● Exercise details
What's needed is an exact copy of all the data below, without pictures.

[[ Source data, beginning ]]

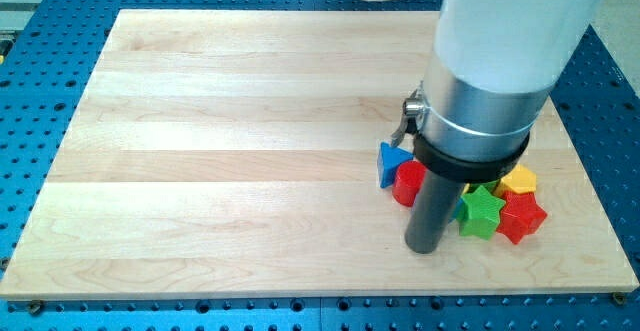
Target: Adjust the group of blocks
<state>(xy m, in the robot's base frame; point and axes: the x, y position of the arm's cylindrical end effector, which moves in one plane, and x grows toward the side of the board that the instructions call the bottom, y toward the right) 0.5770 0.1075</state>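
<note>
A tight group of blocks lies at the view's lower right of the wooden board (230, 141). It holds a blue triangular block (389, 161), a red block (408, 182) whose shape is partly hidden, a green star (480, 211), a red star (522, 217) and a yellow block (518, 180). My tip (424, 249) is at the end of the dark rod, on the board just below the red block and to the left of the green star. The arm's body hides the upper part of the group.
The board lies on a blue perforated table (40, 91). The board's right edge (590, 191) and bottom edge (320, 297) are close to the group. The large white and silver arm body (500, 61) looms over the right side.
</note>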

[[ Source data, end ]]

● Result below
Target: Adjust the group of blocks
<state>(xy m, in the robot's base frame; point and axes: the x, y position of the arm's cylindrical end effector, which moves in one plane, and x grows toward the side of the board that the instructions call the bottom, y toward the right) 0.5770 0.1075</state>
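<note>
A tight group of blocks lies at the view's lower right of the wooden board (230, 141). It holds a blue triangular block (389, 161), a red block (408, 182) whose shape is partly hidden, a green star (480, 211), a red star (522, 217) and a yellow block (518, 180). My tip (424, 249) is at the end of the dark rod, on the board just below the red block and to the left of the green star. The arm's body hides the upper part of the group.
The board lies on a blue perforated table (40, 91). The board's right edge (590, 191) and bottom edge (320, 297) are close to the group. The large white and silver arm body (500, 61) looms over the right side.
</note>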

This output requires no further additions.